Instructions for the task
Each line below from the one containing "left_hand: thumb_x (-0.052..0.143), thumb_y" through the one containing "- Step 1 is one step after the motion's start" should be output exactly as it stands, and no other line should appear.

(Dataset items)

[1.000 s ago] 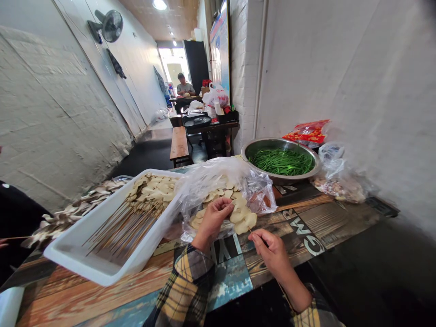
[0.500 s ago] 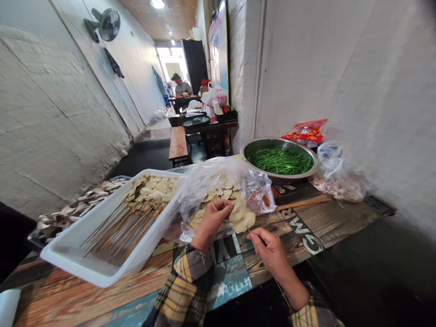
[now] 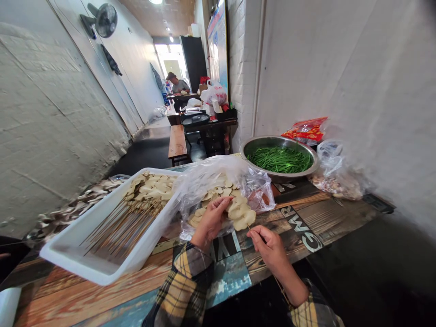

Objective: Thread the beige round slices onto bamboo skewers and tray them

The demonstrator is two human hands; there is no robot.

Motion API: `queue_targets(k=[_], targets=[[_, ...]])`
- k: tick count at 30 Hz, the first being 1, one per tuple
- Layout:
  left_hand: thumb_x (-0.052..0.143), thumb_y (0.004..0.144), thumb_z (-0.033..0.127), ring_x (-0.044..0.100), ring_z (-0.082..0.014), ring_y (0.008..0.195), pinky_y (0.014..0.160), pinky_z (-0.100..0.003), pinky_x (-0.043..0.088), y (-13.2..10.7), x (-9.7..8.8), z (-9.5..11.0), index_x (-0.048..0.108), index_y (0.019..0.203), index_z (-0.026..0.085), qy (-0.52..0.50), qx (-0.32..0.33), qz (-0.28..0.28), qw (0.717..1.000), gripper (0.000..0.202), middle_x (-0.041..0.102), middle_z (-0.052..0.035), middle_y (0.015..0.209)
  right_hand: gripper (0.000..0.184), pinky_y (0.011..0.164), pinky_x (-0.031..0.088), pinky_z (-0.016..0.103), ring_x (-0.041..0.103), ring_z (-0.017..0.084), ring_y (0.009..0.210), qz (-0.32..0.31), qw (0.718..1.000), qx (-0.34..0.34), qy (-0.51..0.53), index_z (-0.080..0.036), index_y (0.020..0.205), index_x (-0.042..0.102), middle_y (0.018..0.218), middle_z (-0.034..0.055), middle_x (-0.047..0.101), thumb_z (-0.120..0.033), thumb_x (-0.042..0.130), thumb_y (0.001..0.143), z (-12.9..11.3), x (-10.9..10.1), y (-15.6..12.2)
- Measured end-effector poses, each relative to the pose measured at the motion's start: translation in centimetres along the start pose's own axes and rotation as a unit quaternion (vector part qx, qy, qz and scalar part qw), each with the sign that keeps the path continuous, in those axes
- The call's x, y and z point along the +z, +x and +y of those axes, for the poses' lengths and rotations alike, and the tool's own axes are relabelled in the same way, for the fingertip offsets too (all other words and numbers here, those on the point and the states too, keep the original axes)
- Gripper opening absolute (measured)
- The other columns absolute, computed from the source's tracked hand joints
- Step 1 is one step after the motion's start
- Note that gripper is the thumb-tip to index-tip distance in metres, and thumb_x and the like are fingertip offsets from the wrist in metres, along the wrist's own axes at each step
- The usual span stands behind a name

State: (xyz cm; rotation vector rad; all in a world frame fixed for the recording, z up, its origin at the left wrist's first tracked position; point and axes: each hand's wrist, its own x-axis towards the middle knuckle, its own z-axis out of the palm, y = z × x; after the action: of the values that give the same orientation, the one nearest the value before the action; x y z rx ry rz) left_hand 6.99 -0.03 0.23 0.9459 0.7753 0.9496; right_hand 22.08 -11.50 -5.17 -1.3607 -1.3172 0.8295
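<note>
My left hand [image 3: 211, 218] reaches into a clear plastic bag [image 3: 218, 177] of pale round slices [image 3: 240, 213], its fingers curled and pinched on one slice. Just to its right, my right hand [image 3: 267, 247] is closed on a thin bamboo skewer [image 3: 250, 228] whose tip points up toward the slices. Both hands rest over the painted wooden table [image 3: 306, 222]. Left of the bag stands a white tray [image 3: 102, 254] holding several skewers threaded with the same slices [image 3: 150, 190].
A steel bowl of green stems [image 3: 279, 159] sits behind the bag, with a red packet [image 3: 306, 129] and another plastic bag [image 3: 335, 175] by the wall. Mushrooms [image 3: 81, 202] lie left of the tray. A person [image 3: 177, 84] sits at a far table beyond a bench [image 3: 177, 141].
My hands have hardly moved; the left fingers have shifted slightly among the slices. The dark shape at the left edge has dropped mostly out of view. The far person has turned.
</note>
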Motion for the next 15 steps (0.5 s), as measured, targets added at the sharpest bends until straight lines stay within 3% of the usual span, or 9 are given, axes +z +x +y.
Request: queue_targets(k=[6,15], targets=[[0.082,0.059,0.045,0.041,-0.0066,0.055,0.052,-0.020,0.030,0.0,0.0,-0.2,0.067,0.069,0.013,0.050,0.014,0.006,0.999,0.037,0.053,0.0031,0.061,0.033,0.052,0.034,0.024,0.047,0.012,0.049,0.003,1.000,-0.004,-0.019,-0.015,0.081,0.067,0.052,-0.0037,0.049,-0.039,0.047,0.092,-0.5,0.0,0.0],[0.079,0.064,0.044,0.036,-0.0067,0.056,0.052,-0.020,0.026,0.1,-0.2,-0.3,0.064,0.064,0.013,0.133,0.072,0.010,0.988,0.035,0.049,0.0035,0.059,0.032,0.053,0.035,0.024,0.048,0.012,0.051,0.004,0.999,-0.009,-0.037,-0.015,0.078,0.067,0.053,-0.0030,0.051,-0.038,0.047,0.091,-1.0,-0.1,0.0]])
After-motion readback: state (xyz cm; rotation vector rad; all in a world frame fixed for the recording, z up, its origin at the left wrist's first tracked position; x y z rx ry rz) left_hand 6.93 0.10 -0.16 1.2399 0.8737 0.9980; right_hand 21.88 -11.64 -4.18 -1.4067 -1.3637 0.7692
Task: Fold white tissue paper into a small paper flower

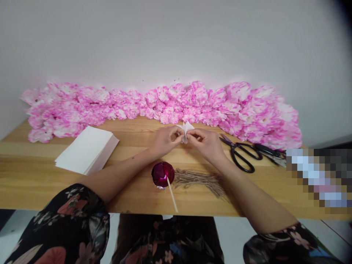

Reply
  left_hand: thumb_x (-0.052..0.143), thumb_y (0.004..0.144), thumb_z (-0.033..0.127), ring_x (-0.044..0.100), ring_z (-0.082..0.014), ring_y (0.008..0.195), pinky_y (0.014..0.160), pinky_z (-0.100..0.003), pinky_x (-0.043..0.088), y (-13.2..10.7), x (-9.7..8.8), z (-9.5..11.0), index_x (-0.048..0.108), index_y (0.019..0.203), index_z (-0.026..0.085), qy (-0.52..0.50), qx (-0.32..0.33), qz (-0.28..0.28), qw (0.717..1.000), gripper (0.000..0.202), middle_x (-0.041..0.102), middle_z (-0.052..0.035), middle_y (0.015..0.209)
  right_hand: gripper (0.000..0.184), pinky_y (0.011..0.164), pinky_x (-0.031..0.088), pinky_z (-0.016..0.103), ring_x (-0.041..0.103), ring_z (-0.017..0.084), ring_y (0.009..0.210), qz (-0.32..0.31), qw (0.718..1.000), qx (-0.34..0.34), qy (-0.51..0.53), index_z (-0.080..0.036), index_y (0.020..0.205), index_x (-0.042..0.102), middle_y (0.018..0.218), middle_z (-0.034..0.055), middle_x (-0.047..0.101), thumb_z (-0.120..0.033), thumb_x (-0.042..0.130), thumb_y (0.001..0.143), z (-12.9..11.3), x (-10.9..10.1), y (-15.6..12.2)
- Measured end-effector poses, each relative to the pose measured at the motion's start: translation in centimetres along the start pose's own axes and rotation as a unit quaternion (vector part qx, qy, qz and scalar part qw), each with the sign that keeps the path continuous, in those axes
- The call's x, y and z point along the +z, +x and +y of those axes, for the poses' lengths and rotations alike, and the tool's own axes are relabelled in the same way, for the fingertip offsets too (all other words and numbers here, those on the point and the states too, keep the original axes)
- Gripper opening absolute (measured)
- The other columns absolute, computed from the source's tracked hand joints
- Step 1 is one step after the motion's start

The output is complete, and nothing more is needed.